(RECORDS Opens)
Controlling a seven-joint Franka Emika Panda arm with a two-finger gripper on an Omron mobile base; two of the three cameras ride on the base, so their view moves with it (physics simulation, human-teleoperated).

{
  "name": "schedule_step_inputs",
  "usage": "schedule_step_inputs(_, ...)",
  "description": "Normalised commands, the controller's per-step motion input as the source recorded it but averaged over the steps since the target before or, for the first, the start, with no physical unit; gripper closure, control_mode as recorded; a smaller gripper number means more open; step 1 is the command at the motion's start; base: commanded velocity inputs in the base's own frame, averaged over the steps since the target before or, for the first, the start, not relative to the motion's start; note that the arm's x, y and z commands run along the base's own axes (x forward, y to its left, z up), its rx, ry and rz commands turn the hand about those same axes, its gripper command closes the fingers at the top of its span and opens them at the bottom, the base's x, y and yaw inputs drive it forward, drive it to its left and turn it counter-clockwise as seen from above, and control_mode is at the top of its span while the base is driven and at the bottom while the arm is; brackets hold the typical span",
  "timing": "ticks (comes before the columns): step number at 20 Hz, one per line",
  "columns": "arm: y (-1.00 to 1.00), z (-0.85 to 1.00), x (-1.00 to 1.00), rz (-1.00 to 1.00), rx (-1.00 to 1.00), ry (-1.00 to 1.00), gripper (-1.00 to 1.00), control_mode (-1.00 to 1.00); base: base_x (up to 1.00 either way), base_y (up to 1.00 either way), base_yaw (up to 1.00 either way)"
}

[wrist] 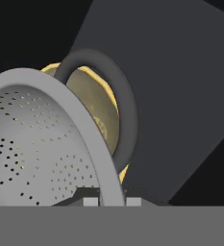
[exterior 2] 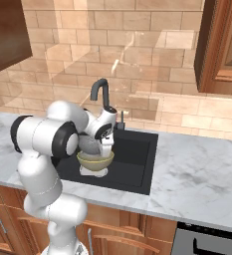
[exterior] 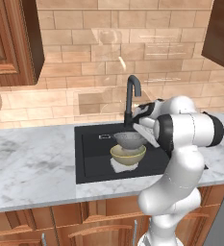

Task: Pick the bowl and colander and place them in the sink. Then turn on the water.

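Note:
The yellow-tan bowl stands on the floor of the black sink. The grey perforated colander hangs tilted directly over the bowl, its underside at the bowl's rim; whether they touch I cannot tell. My gripper is shut on the colander's rim, one fingertip on each side of the wall. In the hand view the bowl shows behind the colander's dark loop handle.
The tall dark curved faucet rises at the sink's back edge, close behind my hand. Marble counter runs on both sides of the sink. Wooden wall cabinets hang above.

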Motion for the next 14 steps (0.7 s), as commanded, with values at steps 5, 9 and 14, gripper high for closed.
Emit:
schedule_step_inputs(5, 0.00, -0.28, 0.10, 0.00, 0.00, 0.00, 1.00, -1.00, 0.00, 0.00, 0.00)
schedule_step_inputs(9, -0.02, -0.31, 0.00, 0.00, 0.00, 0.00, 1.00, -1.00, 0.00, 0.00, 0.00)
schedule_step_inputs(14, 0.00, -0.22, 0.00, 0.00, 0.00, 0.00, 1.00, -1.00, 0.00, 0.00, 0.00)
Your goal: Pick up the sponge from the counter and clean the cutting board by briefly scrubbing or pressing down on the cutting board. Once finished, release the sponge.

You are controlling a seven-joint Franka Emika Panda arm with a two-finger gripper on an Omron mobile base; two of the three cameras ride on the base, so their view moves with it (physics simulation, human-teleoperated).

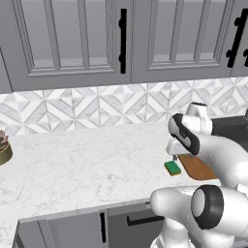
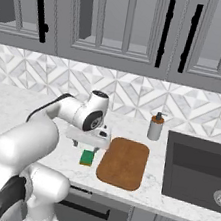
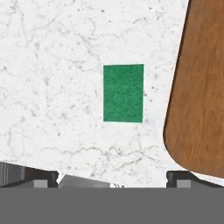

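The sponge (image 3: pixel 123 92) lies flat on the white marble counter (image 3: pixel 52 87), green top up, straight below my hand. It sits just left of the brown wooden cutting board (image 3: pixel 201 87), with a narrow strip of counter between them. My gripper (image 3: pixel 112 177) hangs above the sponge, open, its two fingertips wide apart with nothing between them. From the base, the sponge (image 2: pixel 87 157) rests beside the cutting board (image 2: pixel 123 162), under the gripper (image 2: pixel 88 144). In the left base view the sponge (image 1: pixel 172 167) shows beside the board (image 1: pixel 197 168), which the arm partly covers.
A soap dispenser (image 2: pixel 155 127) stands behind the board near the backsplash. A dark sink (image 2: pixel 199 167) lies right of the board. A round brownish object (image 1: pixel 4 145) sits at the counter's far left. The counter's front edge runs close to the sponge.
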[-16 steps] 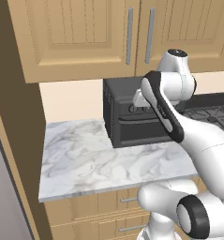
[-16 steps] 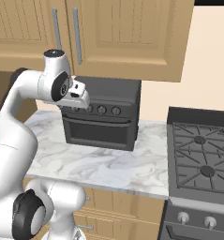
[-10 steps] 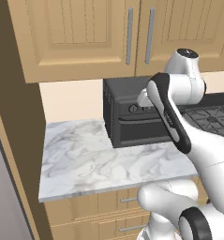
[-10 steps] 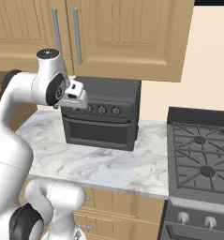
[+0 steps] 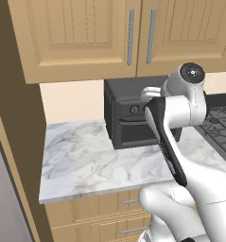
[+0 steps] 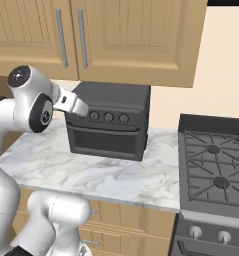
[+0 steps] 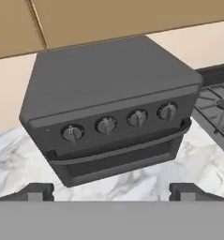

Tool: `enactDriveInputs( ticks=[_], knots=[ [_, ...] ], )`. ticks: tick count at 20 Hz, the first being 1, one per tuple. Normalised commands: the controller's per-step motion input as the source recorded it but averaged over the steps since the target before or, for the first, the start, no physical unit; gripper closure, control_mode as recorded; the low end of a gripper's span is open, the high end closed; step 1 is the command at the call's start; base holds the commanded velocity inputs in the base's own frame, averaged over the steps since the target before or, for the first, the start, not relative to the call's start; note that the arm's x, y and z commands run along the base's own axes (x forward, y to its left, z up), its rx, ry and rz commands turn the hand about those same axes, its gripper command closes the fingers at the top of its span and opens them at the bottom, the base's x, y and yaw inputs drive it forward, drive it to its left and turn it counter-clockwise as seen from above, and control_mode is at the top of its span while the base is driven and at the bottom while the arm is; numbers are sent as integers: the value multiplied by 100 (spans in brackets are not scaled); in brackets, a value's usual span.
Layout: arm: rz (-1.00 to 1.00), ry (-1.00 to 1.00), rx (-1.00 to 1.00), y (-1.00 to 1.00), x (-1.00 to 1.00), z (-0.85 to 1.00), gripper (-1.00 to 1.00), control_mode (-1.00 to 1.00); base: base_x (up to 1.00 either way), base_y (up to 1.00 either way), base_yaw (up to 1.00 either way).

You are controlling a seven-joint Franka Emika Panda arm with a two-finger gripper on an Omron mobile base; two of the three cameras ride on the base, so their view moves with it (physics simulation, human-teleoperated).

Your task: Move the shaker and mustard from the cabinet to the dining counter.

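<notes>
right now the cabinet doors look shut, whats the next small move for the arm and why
Probably raise the open gripper toward the cabinet door handle. Both doors are closed, and the hand faces the black oven below, with nothing between its fingers.

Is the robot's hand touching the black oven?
Apart. In the hand view, the gripper has its fingers spread wide, with marble counter showing between them and the oven.

Black oven [image 5: 133, 113] blocks the countertop [image 5: 81, 160] below shut cabinet [image 5: 105, 33].
</notes>
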Motion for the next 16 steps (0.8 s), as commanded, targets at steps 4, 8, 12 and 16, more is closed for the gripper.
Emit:
enactDriveInputs(
  ticks=[4,8,12,16],
  knots=[
    [-22,-10,0,-8,35,96,-100,-100,0,0,0],
    [-6,-10,0,-24,30,95,-100,-100,0,0,0],
    [0,-5,0,-17,31,71,-100,-100,0,0,0],
    [3,-3,0,-3,32,42,-100,-100,0,0,0]
  ],
)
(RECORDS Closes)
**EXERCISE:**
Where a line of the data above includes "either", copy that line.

**OUTPUT FOR THIS EXERCISE:**
  "columns": "arm: y (-1.00 to 1.00), z (-0.85 to 1.00), x (-1.00 to 1.00), rz (-1.00 to 1.00), rx (-1.00 to 1.00), ry (-1.00 to 1.00), gripper (-1.00 to 1.00), control_mode (-1.00 to 1.00); base: base_x (up to 1.00 either way), base_y (up to 1.00 either way), base_yaw (up to 1.00 either way)"
Layout: arm: rz (-1.00 to 1.00), ry (-1.00 to 1.00), rx (-1.00 to 1.00), y (-1.00 to 1.00), x (-1.00 to 1.00), z (-0.85 to 1.00), gripper (-1.00 to 1.00), control_mode (-1.00 to 1.00); base: base_x (up to 1.00 either way), base_y (up to 1.00 either way), base_yaw (up to 1.00 either way).

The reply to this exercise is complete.